Nascono in uno dei territori agricoli più particolari d’Italia e forse del mondo intero, lungo 2.500 chilometri di terrazzamenti che si estendono dalla sponda superiore del lago di Como fino alla Svizzera: sono i vini di Valtellina.  

Siamo in Lombardia, nella provincia di Sondrio.
Qui il protagonista è il Nebbiolo delle Alpi, un concentrato di storia, sapere, identità, frutto di un paesaggio fatto di relazioni, di biodiversità e di un’uva chiamata Chiavennasca.

Le modalità di lavorazione di queste vigne, dislocate tra i 300 e gli 800 metri di altitudine su antichissime terrazze che poggiano su muretti a secco, la costruzione dei quali risale al Medioevo, è valsa a questa agricoltura l’aggettivo di “eroica”.

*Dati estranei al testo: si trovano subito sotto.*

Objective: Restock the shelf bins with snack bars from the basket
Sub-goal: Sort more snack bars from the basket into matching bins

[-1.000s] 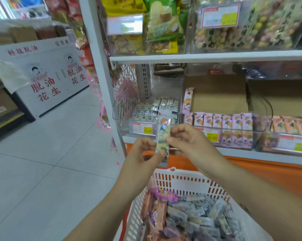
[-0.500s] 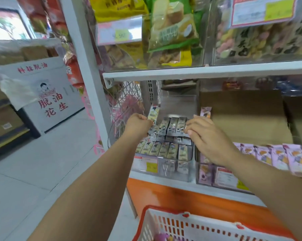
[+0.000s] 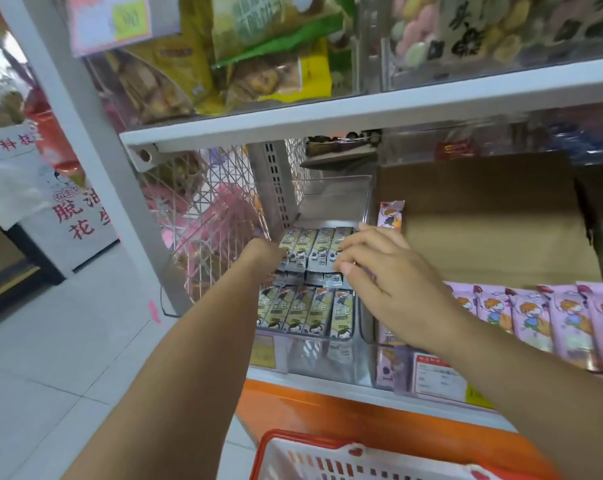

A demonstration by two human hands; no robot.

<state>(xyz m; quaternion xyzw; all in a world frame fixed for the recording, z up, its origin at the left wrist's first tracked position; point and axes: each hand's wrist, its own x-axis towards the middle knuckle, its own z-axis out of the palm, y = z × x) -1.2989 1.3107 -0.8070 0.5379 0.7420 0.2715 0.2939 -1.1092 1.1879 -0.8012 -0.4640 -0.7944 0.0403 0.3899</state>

Il prodotto finale di questa dedizione, di questa attività, di questo lavoro tramandato nei secoli, di generazione in generazione, ha tanti nomi: Sforzato, Sassella, Inferno, Valtellina Superiore. E poi Grumello e Valgella. Tutti vini DOCG, che si fregiano cioè della Denominazione di Origine Controllata e Garantita.

55 le cantine dislocate sulla sponda retica, quella soliva, di questo lembo di Alpi. Il miracolo alla base dell’aroma deciso, avvolgente, fruttato e vellutato di questi vini, lo fa la combinazione tra il sole ed una pietra, il serpentino della Valmalenco, che ha il potere di incamerare il calore dei raggi. Ma l’altro miracolo, quello del tramandare, della prosecuzione di una tradizione fatta di enormi sacrifici e di lavoro, la fanno i giovani. Sempre di più quelli che scelgono di portare avanti la produzione di questo prezioso nettare che, con gli anni, si sta guadagnando non senza fatica l’approvazione di platee di estimatori dai quattro angoli del mondo. Pensate, il 33% degli aficionados del Nebbiolo delle Alpi è straniero.

E allora alziamo i calici, brindiamo alla passione.